CFCC15: Food and water security

Aug 24, 2015

 

By: Shari Lifson

At Our Common Future Under Climate Change (CFCC) 15 conference July 7-10 in Paris AgMIP leaders Cynthia Rosenzweig and Alex Ruane took part in the scientific session: Food and water security under climate change. Cynthia Rosenzweig opened the session by highlighting the session goal of bringing together the isolated communities of researchers working on climate change impacts on food and water.

Jean-Francois Soussana (AgMIP Steering Council Co-Chair) demonstrated the pressure on agricultural regions and food security using a series of identities, for example demonstrating the importance of carbon intensity and food affluence as multipliers of population.
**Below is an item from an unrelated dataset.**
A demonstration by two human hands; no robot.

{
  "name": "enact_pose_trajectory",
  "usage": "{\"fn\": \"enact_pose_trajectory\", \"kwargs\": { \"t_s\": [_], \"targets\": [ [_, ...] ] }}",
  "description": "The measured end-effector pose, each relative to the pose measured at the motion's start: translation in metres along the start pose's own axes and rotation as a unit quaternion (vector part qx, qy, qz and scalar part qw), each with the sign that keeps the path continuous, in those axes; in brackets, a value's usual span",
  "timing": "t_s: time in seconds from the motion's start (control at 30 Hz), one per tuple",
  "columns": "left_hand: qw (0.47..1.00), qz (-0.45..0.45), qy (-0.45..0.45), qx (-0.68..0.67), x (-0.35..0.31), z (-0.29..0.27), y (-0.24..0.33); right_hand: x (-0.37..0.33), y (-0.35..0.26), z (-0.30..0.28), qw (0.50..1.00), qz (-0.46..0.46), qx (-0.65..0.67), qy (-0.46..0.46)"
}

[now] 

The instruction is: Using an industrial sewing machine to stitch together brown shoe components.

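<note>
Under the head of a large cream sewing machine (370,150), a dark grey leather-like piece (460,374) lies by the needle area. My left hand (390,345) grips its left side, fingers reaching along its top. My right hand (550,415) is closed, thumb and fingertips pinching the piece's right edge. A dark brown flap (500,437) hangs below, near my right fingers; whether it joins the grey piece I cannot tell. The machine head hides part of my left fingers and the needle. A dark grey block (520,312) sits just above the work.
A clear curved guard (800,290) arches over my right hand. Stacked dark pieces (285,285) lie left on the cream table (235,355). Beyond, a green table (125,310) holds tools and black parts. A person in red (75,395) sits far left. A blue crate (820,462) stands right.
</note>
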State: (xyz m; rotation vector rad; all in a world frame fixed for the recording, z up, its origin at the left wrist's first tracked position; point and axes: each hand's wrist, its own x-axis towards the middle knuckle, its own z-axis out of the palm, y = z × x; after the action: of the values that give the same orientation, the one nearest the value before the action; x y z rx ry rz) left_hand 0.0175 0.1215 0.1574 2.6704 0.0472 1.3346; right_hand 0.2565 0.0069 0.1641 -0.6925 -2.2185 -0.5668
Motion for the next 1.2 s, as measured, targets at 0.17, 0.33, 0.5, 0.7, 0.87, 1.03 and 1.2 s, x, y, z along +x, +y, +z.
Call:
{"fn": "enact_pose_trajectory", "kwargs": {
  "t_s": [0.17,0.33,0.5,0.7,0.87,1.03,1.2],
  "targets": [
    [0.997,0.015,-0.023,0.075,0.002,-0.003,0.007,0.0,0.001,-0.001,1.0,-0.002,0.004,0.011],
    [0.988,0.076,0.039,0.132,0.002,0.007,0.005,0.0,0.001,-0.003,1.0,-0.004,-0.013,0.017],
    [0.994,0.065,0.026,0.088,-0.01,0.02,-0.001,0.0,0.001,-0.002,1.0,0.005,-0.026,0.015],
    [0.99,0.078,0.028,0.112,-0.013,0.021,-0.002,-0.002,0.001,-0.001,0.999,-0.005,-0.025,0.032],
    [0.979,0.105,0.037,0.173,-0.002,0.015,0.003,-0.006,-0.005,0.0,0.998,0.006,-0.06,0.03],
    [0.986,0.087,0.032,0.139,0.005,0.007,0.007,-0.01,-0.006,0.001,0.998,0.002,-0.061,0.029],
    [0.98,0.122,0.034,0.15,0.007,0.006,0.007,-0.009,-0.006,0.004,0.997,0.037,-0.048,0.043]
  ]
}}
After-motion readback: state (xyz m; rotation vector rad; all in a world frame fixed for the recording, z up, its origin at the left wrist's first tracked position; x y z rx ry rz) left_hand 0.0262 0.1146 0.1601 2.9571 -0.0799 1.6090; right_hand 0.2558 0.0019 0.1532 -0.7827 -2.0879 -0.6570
Key messages include the pressure to expand arable land to meet future food demand.

Joshua Elliott discussed recent findings from a joint UK-US Task Force on Extreme Weather and Global Food System Resilience, noting strong trends toward more extreme outputs in agriculture driven by climate, with the 1-in-100 year event projected to become a 1-in-30 year event in the next 30 years or so. Put another way, the 1-in-200 year US maize shortfall becomes 25% worse in the next 30 years however, as Elliott emphasized, “adaptation costs water.”

The Agricultural Model Intercomparison and Improvement Project (AgMIP) is planning the first Coordinated Global and Regional Assessment of Agricultural Production and Food Security Under Climate Change, which will link crop and livestock production with economics at local and global scales using a multi-model, multi-scale, multi-disciplinary approach (launching at an Aspen meeting in September). This effort will help to provide more consistent information for stakeholders and policymakers trying to manage risk in the coming decades.
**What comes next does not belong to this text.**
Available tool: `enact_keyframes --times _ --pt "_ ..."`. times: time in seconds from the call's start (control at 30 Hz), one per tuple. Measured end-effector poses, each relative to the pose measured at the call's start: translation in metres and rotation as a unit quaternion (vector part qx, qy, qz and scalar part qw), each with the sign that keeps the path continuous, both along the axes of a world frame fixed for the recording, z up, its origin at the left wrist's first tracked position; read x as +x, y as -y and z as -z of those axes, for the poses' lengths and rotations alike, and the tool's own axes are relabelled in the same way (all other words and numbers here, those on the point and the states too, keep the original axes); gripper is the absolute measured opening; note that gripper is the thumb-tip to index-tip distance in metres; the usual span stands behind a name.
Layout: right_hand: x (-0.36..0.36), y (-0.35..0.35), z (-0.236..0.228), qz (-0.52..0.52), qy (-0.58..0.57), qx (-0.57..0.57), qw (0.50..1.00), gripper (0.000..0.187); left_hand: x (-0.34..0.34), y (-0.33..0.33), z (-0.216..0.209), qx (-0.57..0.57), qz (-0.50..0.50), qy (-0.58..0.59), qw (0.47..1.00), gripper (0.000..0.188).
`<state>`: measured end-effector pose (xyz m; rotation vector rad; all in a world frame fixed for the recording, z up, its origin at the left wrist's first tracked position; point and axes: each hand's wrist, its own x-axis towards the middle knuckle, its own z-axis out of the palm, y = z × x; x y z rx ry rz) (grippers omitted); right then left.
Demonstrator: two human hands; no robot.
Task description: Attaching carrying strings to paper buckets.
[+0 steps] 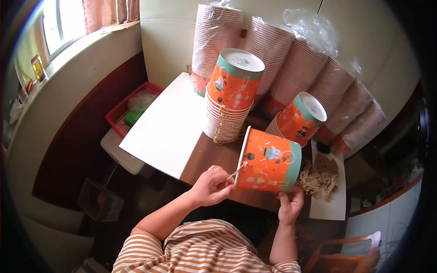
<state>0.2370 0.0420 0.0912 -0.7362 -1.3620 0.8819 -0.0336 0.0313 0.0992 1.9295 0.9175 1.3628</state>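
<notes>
A large orange paper bucket (266,159) with a teal base band and a white rim lies on its side in front of me, rim toward the left. My right hand (291,204) grips it near the base, thumb showing at the lower edge. At the rim side, my left hand (213,185) is closed on a thin beige cord (237,169). That cord runs up to the bucket's wall just inside the rim edge. Behind stands an upside-down stack of like buckets (236,86) with cord loops hanging down its front. Another upside-down stack (300,116) leans beyond the held bucket.
Tall wrapped stacks of paper buckets (277,41) line the wall at the back. A pile of loose beige cords (321,177) lies on the table's right side. Left of the white tabletop (159,132) sits a red basket (118,119). A wooden chair (337,259) stands at lower right.
</notes>
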Motion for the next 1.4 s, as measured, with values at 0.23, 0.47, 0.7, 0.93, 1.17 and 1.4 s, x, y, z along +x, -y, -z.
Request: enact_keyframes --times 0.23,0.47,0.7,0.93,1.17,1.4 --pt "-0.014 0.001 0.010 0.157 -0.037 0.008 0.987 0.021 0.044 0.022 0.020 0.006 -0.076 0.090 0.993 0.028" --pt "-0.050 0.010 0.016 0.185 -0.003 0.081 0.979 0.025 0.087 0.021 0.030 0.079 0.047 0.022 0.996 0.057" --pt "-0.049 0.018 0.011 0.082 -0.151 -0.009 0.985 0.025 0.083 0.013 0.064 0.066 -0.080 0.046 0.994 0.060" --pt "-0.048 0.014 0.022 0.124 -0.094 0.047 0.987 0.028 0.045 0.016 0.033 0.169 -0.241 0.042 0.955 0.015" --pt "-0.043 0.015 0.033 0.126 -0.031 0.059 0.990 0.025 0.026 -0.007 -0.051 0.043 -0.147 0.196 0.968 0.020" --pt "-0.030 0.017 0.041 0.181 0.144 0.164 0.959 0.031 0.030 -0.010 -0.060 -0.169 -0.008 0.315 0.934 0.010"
Rosenzweig, commented, “We must unite food and water security under climate change.”

Taikan Oki presented on virtual water transfers through food aid and international trade of agricultural products, and warned that analysis initially suggesting Africa theoretically has plenty of water for agriculture misses the fact that this rainfall is misaligned seasonally and still results in major shortfalls. Jonas Jägermeyr illustrated the potential of various water conservation strategies, including soil moisture conservation and rainwater harvesting. David Lobell warned that some purported climate change adaptations were not actually specifically targeted to climate changes but reflected more generally good practices, and indicated that a reduction in cold constraints could open up new agricultural opportunities where frost stress will be reduced and double-cropping will be possible. Finally, Jikun Huang discussed the connections between climate change impacts and economics, noting that there is a distribution of benefits in some regions rather than a single response across a spectrum of stakeholders.

The take home messages from the session concluded that there is a considerable amount of research engaging the overlapping challenges of food and water security under climate change, and initial results suggest large potential consequences of climate change across a range of scales. It is crucial, the attendees agreed, that researchers provide consistent information addressing climate extremes, realistic adaptation, and links between the biological and economic spheres of the agricultural sector.